** Requirement **
Whenever a picture appears in the data, skip it and write out all other material exactly.

========

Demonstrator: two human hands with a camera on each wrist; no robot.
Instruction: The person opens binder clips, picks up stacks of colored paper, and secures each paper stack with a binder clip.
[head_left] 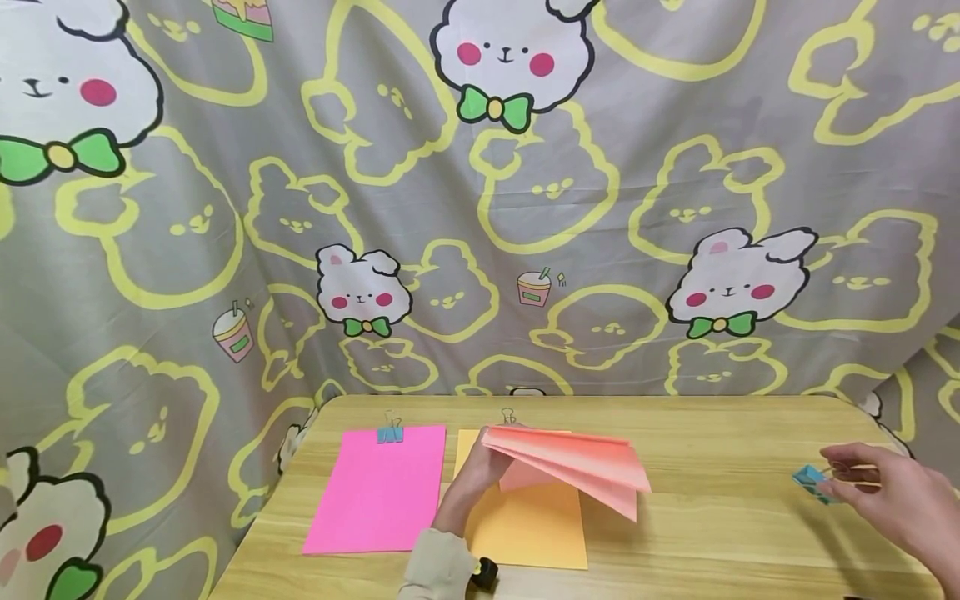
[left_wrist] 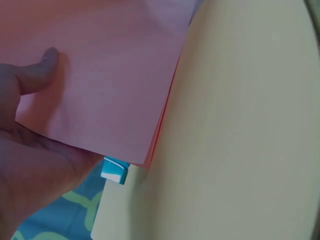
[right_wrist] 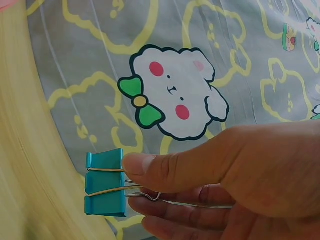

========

** Answer **
Demonstrator: two human hands with a camera on each wrist; no robot.
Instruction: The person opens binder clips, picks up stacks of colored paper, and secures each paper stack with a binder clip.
[head_left] 
[left_wrist] 
[right_wrist] 

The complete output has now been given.